Meilisearch uses `heed` in production, so the binding is well exercised.
### LMDB Versus RocksDB
Both LMDB and RocksDB are ordered key-value stores with prefix and range scans, but their internal designs lead to different operational profiles.
LMDB highlights:
- B+ tree on disk, memory mapped
- Single writer at a time, many concurrent readers
- Zero-copy reads from the mmap
- Append-only on-disk format; deletes leave reclaimable free pages
- File size grows up to a configured `mapsize`
- No background compaction
- Manual reclaim with `mdb_copy --compact`
RocksDB highlights:
- Log-structured merge tree
- Multiple concurrent writers
- Background compaction
- Higher write throughput at the cost of write amplification
- Reads may traverse multiple levels with bloom-filter checks
- Engine manages its own disk layout
For a read-heavy prototype with batch inserts, LMDB is the closer fit: predictable read costs, cheap range scans, and zero-copy probes.
RocksDB earns its overhead when sustained write throughput is the bottleneck.
### Practical Implications
The current `query-ops` crate works on in-memory `Vec<Row>` values and will implement semijoin and natural join with a transient hash on one side.
The Cozo design suggests a clear upgrade path once a real substrate is added.
Short term: keep the in-memory operator and build a transient hash on the smaller side.
This is correct, easy to test, and easy to reason about.
Medium term: when relations move into a substrate like LMDB, encode each relation so that the join columns sit at the prefix of the key, or use a `DUPSORT` database where the duplicate values carry the remaining columns.

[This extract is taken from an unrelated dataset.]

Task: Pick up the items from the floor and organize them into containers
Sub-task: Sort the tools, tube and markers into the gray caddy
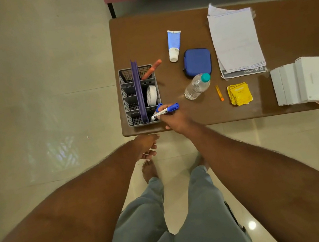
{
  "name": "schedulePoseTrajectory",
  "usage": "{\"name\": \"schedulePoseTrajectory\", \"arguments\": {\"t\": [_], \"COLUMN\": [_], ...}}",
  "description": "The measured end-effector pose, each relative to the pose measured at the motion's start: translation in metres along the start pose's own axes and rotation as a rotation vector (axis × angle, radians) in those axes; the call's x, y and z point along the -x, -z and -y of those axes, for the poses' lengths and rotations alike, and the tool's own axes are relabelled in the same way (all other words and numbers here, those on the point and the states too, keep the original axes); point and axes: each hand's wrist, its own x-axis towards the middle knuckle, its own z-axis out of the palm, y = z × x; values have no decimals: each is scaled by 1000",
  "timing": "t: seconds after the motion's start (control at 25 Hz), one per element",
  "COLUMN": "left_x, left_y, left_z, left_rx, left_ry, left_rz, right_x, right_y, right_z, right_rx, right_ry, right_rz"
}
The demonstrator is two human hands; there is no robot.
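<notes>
Right hand (172,119): pinches a marker (166,111)
Marker: tilted, low end at the near right slot of the basket (126,96)
Left hand (147,146): loose, holds nothing, just by the table (140,39) edge
Basket: on the table corner, orange pen (151,69) and tape roll (151,95) inside

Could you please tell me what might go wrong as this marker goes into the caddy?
The white blue-capped marker in the right hand lies nearly flat over the rim of the grey mesh caddy, so it might slip outside and roll off the brown table. The caddy sits at the table's corner with the left hand off it; a push could shift it. The clear plastic water bottle nearby might get knocked.
</notes>
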Motion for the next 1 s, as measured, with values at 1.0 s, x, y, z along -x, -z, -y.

At that point the join operator becomes a cursor pattern (`MDB_SET_RANGE` followed by `MDB_NEXT` while the prefix matches), and the separate hash-building step disappears.
Index discipline: if a relation needs to be joined two different ways, store it twice with different prefix orders.
There is no clever-indexing shortcut in either Cozo or LMDB, and trying to invent one is unlikely to be worth the cost.
The takeaway is that the operator surface in `query-ops` is fine for an in-memory prototype, but the substrate decision is the load-bearing one for performance.
We do not need to design around it now, but the natural successor to the current operators is a key-encoding discipline rather than a more elaborate operator implementation.
### Changelog
- **June 2, 2026** -- The first version of this document was made.